═════ Data listing ═════

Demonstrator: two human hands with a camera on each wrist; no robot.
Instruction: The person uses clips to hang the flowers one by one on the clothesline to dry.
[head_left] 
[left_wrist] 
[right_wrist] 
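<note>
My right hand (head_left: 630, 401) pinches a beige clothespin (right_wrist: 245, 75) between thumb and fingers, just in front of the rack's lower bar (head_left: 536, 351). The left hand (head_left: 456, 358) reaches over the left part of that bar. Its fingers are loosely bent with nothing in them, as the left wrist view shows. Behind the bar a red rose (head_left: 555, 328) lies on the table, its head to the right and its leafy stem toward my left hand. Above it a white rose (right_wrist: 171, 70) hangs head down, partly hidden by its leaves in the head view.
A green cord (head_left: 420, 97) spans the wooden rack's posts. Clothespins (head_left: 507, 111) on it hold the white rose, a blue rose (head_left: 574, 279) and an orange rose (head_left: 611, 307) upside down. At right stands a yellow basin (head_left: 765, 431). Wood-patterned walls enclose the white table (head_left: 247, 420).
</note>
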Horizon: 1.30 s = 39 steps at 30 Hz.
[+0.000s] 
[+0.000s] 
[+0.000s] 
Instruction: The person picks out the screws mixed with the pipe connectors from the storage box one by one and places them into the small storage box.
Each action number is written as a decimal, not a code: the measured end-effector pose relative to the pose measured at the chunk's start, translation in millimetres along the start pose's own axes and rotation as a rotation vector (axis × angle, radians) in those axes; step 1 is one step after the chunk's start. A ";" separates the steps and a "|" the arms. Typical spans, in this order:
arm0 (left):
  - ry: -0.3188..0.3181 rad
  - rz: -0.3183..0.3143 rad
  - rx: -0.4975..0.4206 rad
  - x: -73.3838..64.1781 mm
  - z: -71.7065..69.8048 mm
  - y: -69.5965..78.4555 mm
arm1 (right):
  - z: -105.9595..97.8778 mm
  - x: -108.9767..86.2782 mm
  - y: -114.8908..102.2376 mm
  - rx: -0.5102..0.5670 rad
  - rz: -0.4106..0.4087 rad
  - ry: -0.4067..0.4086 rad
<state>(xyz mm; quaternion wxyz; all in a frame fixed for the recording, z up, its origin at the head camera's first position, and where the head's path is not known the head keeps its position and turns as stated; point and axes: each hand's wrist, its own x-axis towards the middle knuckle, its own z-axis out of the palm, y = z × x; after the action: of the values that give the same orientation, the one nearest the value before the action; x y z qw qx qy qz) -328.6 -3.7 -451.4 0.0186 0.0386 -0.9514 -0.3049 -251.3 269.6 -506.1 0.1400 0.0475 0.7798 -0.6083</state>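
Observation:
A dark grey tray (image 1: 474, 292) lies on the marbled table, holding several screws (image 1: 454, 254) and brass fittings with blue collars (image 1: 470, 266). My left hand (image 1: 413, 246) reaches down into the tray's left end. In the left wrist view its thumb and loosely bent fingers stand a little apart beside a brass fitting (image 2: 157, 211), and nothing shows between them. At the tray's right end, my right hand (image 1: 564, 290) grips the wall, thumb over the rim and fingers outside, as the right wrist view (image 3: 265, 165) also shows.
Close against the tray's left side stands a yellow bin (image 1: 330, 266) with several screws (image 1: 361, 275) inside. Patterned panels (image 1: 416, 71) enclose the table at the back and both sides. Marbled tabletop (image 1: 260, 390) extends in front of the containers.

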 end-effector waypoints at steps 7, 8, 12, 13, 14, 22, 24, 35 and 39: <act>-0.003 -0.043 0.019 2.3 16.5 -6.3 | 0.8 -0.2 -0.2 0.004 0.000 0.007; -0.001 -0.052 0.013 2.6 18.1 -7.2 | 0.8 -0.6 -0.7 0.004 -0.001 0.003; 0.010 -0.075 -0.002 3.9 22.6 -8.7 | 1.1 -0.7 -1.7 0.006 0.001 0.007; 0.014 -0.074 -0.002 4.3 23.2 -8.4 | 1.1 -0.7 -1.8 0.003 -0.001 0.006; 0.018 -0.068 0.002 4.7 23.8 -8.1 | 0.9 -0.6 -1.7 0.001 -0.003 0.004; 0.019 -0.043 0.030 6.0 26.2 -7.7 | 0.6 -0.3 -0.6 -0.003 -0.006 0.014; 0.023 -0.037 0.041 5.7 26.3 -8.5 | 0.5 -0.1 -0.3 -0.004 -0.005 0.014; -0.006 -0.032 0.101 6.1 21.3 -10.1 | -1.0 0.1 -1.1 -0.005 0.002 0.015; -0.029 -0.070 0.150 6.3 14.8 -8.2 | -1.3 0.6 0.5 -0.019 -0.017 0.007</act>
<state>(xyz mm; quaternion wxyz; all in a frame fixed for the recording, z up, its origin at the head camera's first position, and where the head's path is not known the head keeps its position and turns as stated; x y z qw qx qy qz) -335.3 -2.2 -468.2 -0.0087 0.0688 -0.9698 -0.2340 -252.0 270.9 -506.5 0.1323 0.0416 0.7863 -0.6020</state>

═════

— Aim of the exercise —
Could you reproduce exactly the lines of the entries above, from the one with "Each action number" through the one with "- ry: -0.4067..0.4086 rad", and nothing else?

— Written response —
Each action number is written as a decimal, not a code: the measured end-effector pose relative to the pose measured at the chunk's start, translation in millimetres along the start pose's own axes and rotation as a rotation vector (axis × angle, radians) in those axes; step 1 is one step after the chunk's start. A ";" separates the steps and a "|" the arms. Typical spans, in this order:
arm0 (left):
  - ry: -0.3188..0.3181 rad
  - rz: -0.3183..0.3143 rad
  - rx: -0.4975..0.4206 rad
  - x: -73.3838..64.1781 mm
  - z: -71.7065..69.8048 mm
  - y: -69.5965..78.4555 mm
arm1 (right):
  - z: -105.9595..97.8778 mm
  - x: -108.9767..86.2782 mm
  - y: -114.8908..102.2376 mm
  - rx: -0.5102..0.5670 rad
  - rz: -0.4106..0.4087 rad
  - ry: -0.4067..0.4086 rad

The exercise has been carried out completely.